Exercise description: Repeat the lines from the line with "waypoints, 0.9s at" to the line with "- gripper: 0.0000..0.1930" in the listing below, keeping both end lines and adding nothing.

Start of The data

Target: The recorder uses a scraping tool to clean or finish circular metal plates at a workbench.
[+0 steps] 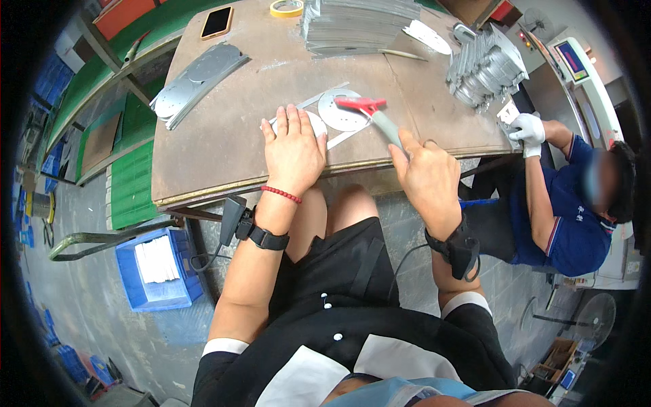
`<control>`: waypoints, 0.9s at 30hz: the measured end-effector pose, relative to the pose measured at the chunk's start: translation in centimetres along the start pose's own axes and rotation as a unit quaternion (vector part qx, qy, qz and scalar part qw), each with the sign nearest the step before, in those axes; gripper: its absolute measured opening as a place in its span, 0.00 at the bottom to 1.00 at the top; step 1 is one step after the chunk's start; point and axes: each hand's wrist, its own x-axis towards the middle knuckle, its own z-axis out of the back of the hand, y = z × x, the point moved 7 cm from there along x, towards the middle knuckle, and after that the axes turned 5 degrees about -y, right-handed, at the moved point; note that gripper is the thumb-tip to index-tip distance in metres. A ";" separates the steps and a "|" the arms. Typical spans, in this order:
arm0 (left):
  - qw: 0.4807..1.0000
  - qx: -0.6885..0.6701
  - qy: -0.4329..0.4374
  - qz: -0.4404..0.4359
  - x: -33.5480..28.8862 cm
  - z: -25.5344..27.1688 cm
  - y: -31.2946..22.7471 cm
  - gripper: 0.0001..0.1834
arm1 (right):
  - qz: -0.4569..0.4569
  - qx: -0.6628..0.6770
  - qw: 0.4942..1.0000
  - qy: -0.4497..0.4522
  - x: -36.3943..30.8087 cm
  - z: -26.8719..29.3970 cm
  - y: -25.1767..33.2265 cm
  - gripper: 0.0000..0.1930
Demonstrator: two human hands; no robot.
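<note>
My left hand [294, 150] lies flat with its fingers stretched over a thin, light metal plate [344, 110] on the workbench, and it covers part of the plate. The plate has a round disc-like section and narrow straight edges. In my right hand [428, 178] is a scraper [386, 127] with a red forked head and a grey handle, the fingers closed round the handle. Its red head is over the round section of the plate; whether it touches cannot be seen.
The workbench [224, 146] bears a stack of grey plates [198, 80] at left, larger stacks [356, 26] [487, 68] behind and right, a phone [217, 23] and yellow tape [287, 7]. A gloved co-worker [563, 197] sits at right. A blue crate [159, 298] stands at lower left.
</note>
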 end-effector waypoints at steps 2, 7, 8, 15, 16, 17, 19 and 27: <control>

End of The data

Response to this exercise:
`<control>`: waypoints, 0.9s at 30hz: the measured end-effector pose, relative to the pose measured at the chunk's start: translation in centimetres along the start pose's own axes and rotation as a unit quaternion (vector part qx, qy, qz and scalar part qw), each with the sign nearest the step before, in those axes; gripper: its absolute measured opening as a place in its span, 0.00 at the bottom to 1.00 at the top; step 1 is one step after the chunk's start; point and axes: each hand's wrist, its own x-axis towards the middle knuckle, its own z-axis out of the back of the hand, y = z × x, the point moved 7 cm from there along x, towards the middle knuckle, and after that the axes turned 5 degrees about -y, right-handed, at the moved point; note that gripper is the thumb-tip to index-tip distance in metres. A ";" separates the steps and a "|" the arms. Typical spans, in this order:
arm0 (left):
  - qw: 0.4807..1.0000
  - qx: -0.6885..0.6701
  - qy: -0.4329..0.4374
  - qz: -0.4404..0.4359
  - x: -33.5480..28.8862 cm
  - z: -25.5344..27.1688 cm
  - y: -31.2946..22.7471 cm
  - gripper: 0.0001..0.1834
arm1 (right):
  - qz: -0.4569..0.4569
  - qx: -0.6628..0.6770
  - qw: 0.4942..1.0000
  - qy: -0.4497..0.4522
  - x: -36.3943..30.8087 cm
  - z: -26.8719..29.3970 cm
  - y: -25.1767..33.2265 cm
  - gripper: 0.0000..0.1930

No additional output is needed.